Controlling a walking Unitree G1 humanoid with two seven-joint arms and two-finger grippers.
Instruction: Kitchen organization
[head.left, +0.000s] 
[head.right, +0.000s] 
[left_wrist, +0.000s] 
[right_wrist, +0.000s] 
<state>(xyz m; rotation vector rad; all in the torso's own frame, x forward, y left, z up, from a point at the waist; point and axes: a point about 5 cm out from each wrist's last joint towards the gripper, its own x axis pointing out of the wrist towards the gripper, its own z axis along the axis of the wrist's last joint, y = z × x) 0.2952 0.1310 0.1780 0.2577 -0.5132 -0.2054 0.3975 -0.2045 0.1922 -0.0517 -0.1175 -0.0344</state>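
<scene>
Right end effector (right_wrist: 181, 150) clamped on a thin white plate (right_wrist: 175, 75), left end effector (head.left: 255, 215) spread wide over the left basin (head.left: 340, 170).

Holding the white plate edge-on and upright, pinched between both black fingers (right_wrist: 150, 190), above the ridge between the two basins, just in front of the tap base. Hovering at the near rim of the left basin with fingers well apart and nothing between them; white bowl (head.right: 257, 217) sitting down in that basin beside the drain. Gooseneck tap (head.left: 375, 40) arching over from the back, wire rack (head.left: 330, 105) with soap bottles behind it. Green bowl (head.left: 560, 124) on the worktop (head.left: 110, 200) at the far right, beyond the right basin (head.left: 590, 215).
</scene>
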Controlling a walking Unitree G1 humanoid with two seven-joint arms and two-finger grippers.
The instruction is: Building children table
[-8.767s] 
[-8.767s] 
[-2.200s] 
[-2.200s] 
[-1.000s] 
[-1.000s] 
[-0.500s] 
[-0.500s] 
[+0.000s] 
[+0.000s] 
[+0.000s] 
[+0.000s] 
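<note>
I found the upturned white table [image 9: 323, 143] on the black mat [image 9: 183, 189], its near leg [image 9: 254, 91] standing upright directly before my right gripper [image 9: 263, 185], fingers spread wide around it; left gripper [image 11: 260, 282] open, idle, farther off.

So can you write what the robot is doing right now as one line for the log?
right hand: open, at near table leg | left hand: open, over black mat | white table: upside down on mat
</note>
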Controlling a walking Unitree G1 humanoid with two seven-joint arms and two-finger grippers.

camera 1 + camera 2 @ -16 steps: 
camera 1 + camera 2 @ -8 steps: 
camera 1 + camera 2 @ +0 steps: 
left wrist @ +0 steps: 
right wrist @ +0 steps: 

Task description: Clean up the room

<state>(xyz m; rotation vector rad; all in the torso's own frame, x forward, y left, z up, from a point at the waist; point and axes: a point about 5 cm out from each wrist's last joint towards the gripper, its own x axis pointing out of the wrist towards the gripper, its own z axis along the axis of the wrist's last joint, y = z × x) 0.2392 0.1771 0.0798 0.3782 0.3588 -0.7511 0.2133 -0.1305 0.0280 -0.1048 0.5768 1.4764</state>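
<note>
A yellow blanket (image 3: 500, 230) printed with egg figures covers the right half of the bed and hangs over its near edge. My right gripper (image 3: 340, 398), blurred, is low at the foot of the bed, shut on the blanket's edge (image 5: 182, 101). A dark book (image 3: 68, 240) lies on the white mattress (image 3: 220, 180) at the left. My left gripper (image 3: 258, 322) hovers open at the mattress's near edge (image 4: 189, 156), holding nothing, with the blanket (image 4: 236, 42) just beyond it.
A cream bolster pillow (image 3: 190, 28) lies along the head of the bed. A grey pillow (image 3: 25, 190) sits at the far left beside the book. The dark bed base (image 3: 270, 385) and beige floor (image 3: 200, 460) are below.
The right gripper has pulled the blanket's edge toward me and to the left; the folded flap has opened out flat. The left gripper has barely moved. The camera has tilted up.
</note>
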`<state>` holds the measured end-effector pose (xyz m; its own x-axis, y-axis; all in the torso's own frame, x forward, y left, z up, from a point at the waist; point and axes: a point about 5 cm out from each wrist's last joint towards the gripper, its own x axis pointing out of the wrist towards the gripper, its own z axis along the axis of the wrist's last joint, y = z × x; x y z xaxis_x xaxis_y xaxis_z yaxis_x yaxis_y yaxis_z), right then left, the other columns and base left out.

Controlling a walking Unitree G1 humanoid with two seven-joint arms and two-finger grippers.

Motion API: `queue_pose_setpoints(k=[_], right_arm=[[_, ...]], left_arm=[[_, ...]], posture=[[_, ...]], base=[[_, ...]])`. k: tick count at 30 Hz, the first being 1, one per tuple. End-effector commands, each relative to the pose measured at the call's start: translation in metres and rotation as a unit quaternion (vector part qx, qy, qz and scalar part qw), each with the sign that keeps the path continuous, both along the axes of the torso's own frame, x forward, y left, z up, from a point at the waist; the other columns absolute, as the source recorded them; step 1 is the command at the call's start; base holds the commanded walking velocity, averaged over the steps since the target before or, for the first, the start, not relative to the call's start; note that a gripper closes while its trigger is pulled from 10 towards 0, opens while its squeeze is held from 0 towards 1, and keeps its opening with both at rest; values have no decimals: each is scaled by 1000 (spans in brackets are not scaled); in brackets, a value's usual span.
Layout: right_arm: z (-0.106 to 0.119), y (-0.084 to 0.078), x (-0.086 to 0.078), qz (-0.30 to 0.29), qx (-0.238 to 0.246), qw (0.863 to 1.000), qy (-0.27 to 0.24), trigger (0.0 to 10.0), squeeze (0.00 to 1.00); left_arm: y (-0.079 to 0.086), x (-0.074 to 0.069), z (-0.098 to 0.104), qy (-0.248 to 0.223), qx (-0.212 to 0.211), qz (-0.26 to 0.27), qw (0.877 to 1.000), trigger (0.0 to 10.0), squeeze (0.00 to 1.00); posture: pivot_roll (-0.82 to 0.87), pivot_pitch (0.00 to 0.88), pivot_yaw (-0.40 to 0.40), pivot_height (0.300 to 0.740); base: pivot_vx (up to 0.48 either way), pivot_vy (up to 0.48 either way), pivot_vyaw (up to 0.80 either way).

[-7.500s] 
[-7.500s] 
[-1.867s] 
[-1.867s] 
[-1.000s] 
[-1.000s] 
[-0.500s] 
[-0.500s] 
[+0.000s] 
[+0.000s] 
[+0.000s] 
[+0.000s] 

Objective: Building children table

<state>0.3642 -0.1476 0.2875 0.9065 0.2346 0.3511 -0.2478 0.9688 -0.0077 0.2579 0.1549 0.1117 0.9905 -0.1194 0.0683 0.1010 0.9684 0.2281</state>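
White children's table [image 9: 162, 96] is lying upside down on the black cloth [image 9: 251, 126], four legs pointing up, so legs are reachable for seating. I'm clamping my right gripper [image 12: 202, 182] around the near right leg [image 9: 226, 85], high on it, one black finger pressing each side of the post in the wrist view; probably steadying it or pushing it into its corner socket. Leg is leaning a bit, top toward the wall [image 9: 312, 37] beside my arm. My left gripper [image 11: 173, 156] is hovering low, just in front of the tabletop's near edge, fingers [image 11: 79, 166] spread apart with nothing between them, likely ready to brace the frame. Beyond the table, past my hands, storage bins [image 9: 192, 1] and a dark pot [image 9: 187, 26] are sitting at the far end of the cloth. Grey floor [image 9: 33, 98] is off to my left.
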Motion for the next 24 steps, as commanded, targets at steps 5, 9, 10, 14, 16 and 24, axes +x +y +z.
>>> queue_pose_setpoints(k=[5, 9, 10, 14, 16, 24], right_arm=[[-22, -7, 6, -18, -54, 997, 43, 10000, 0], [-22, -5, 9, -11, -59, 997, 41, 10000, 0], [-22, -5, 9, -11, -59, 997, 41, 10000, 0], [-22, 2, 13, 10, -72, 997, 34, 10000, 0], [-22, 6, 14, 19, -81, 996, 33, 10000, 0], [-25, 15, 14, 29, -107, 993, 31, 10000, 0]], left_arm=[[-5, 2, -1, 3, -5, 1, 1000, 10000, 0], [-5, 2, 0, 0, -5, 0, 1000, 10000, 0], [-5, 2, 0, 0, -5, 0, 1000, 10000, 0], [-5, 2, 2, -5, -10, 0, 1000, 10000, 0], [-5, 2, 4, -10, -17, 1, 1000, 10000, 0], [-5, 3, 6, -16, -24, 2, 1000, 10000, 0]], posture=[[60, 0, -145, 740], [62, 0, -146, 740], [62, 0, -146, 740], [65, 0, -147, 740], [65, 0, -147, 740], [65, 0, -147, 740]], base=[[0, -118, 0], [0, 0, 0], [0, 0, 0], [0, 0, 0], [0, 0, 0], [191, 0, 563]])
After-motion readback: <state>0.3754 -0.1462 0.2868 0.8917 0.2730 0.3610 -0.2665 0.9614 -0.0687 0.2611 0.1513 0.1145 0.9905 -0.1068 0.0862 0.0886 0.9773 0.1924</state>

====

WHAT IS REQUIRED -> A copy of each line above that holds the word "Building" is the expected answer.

PROBLEM SOLUTION ->
The instruction is: Building children table
Objective: Building children table

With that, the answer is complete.